▶ Information provided
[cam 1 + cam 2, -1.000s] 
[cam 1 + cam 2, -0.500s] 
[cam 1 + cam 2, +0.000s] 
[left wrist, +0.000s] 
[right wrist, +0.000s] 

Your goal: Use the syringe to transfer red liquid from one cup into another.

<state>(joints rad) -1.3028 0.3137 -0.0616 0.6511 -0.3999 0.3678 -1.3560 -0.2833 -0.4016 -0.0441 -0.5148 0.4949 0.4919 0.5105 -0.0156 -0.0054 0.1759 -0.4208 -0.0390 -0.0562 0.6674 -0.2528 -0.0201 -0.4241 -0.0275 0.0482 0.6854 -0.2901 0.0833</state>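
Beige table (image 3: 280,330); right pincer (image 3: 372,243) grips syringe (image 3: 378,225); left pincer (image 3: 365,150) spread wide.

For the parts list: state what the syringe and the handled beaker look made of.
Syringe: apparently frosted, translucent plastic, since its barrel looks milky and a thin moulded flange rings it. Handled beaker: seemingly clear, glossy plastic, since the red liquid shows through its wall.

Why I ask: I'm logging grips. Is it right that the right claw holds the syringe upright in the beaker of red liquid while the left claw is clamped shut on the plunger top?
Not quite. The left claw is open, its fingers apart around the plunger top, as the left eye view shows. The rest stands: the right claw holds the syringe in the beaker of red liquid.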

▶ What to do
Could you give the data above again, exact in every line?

▶ Response
[cam 1 + cam 2, -1.000s] 
[cam 1 + cam 2, -0.500s] 
[cam 1 + cam 2, +0.000s] 
[left wrist, +0.000s] 
[right wrist, +0.000s] 

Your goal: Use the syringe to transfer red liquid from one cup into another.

<state>(joints rad) -1.3028 0.3137 -0.0616 0.6511 -0.3999 0.3678 -1.3560 -0.2833 -0.4016 -0.0441 -0.5148 0.4949 0.4919 0.5105 -0.0156 -0.0054 0.1759 -0.4208 -0.0390 -0.0562 0.6674 -0.2528 -0.0201 -0.4241 -0.0275 0.0482 0.6854 -0.2901 0.0833</state>
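Beige table (image 3: 280,330); right pincer (image 3: 372,243) grips syringe (image 3: 378,225); left pincer (image 3: 365,150) spread wide.

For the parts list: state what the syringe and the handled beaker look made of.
Syringe: apparently frosted, translucent plastic, since its barrel looks milky and a thin moulded flange rings it. Handled beaker: seemingly clear, glossy plastic, since the red liquid shows through its wall.

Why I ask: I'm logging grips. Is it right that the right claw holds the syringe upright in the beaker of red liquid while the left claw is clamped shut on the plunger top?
Not quite. The left claw is open, its fingers apart around the plunger top, as the left eye view shows. The rest stands: the right claw holds the syringe in the beaker of red liquid.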

The required answer is now complete.